ROLE OF MEDICINE AND SURGERY FOR BARRETT’S OESOPHAGUS

Proton pump inhibitor (PPI) therapy has been the mainstay of therapy for patients with symptomatic reflux and evidence exists that PPI use reduces the risk of neoplastic progression in patients with BO[71,72]. There is no such evidence for H2 receptor antagonists[72]. Anti reflux surgery has been shown to cause regression of BO in between 22% and 35% of patients but 7%-8% of patients will progress to dysplasia despite surgery[73,74]. Antireflux surgery has not been shown to be significantly better than medical therapy in preventing progression to dysplasia or adenocarcinoma and is therefore not indicated for the treatment of BO ahead of medical therapy. Anti reflux surgery still plays an important role in symptom control from reflux in a proportion of patients.

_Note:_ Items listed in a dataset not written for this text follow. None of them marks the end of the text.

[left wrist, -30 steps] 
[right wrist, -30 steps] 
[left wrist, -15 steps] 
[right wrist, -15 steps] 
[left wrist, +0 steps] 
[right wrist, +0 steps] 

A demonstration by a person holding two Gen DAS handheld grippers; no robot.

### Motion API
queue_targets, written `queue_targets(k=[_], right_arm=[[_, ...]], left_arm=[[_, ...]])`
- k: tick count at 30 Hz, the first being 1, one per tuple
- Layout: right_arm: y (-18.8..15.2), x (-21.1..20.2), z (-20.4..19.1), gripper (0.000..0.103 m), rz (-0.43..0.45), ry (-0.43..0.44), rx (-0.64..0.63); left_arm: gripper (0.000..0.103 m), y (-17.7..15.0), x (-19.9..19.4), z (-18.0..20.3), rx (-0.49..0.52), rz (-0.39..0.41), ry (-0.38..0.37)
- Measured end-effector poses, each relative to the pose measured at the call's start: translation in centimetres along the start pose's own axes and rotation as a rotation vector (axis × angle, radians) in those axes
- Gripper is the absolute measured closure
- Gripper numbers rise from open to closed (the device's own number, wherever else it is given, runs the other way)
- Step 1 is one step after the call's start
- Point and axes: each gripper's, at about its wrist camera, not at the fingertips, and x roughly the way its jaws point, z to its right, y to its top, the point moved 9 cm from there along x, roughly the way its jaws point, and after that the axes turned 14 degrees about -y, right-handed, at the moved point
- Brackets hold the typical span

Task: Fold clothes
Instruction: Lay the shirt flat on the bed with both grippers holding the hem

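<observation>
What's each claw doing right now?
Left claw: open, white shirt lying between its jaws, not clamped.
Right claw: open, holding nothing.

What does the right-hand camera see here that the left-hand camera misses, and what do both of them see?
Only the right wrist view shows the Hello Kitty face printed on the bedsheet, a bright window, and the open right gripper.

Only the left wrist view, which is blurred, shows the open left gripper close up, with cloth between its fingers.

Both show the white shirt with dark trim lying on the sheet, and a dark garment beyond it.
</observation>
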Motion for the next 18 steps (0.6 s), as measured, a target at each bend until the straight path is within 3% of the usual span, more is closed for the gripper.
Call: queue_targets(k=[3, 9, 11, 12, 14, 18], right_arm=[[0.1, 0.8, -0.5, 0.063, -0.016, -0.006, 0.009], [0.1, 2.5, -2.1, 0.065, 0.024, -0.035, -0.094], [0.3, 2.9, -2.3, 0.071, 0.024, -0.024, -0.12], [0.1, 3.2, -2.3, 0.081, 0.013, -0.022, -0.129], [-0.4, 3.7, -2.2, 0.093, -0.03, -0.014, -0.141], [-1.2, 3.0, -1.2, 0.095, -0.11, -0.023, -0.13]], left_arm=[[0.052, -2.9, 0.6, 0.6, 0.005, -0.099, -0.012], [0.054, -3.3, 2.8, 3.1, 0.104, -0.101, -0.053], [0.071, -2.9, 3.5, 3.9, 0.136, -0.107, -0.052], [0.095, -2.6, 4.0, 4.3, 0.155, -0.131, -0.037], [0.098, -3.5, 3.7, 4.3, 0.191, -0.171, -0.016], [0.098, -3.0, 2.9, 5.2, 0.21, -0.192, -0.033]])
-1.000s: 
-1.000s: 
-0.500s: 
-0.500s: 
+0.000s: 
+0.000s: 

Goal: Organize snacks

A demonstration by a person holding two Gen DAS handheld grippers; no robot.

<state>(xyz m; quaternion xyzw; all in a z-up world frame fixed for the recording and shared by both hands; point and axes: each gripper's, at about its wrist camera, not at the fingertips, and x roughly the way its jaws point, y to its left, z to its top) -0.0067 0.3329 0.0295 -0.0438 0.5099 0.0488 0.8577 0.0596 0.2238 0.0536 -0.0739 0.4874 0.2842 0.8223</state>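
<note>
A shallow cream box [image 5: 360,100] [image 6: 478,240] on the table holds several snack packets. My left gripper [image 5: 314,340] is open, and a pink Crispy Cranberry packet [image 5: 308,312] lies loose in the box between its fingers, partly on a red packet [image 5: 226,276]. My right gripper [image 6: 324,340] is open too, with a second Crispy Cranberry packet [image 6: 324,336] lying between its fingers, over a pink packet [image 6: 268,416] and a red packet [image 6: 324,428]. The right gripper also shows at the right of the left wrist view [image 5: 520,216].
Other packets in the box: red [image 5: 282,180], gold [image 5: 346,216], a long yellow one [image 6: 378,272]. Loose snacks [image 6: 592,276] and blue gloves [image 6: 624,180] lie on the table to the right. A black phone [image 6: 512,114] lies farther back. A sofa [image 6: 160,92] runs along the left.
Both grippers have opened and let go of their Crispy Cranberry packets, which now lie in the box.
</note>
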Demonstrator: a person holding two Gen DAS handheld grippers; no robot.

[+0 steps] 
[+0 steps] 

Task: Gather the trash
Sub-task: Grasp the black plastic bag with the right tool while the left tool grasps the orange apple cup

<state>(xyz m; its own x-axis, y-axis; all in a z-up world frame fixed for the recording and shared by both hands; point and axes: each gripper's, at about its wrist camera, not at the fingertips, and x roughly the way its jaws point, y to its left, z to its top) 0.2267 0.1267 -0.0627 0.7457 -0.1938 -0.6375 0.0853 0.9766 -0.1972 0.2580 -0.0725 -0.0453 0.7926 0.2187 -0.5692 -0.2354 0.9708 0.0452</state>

Oesphagectomy plays a primary role in managing oesophageal cancer in patients with disease invading the submucosa or lymph nodes on diagnosis. The 90 day mortality for oesophagectomy has improved in recent years but remains approximately 4.6% and therefore by identifying dysplastic changes early it may be possible to prevent evolution to invasive malignancy that could benefit from oesophagectomy[75]. Different international management guidelines for BO are summarized in Table 2.

CONCLUSION

The prevalence of Barrett’s oesophagus is believed to be between 1.6% and 8%. Barrett’s oesophagus is a known precursor of oesophageal adenocarcinoma and the incidence of oesophageal cancer is rising. Although population screening is not yet indicated with the advent of new less invasive cytological screening for Barrett’s oesophagus this might change. Advances in endoscopic therapy mean that minimally invasive techniques are beginning to eliminate the role of high morbidity and mortality surgery.